• **Instructions to follow**:
A verbatim copy of the lines from the one with "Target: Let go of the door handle" through the final line below is required; print it and nothing else.

• **Information shown**:
━━━━━━━━━━━━━━━━━━━━

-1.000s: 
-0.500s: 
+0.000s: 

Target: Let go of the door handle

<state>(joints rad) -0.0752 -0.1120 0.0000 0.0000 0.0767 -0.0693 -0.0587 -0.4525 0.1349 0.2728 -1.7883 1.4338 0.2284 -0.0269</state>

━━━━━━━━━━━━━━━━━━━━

• **Written solution**:
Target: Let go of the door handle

<state>(joints rad) -0.0752 -0.1120 0.0000 0.0000 0.0767 -0.0693 -0.0587 -0.4525 0.1349 0.2728 -1.7883 1.4338 0.2284 -0.0269</state>

The work is done, and the output is complete.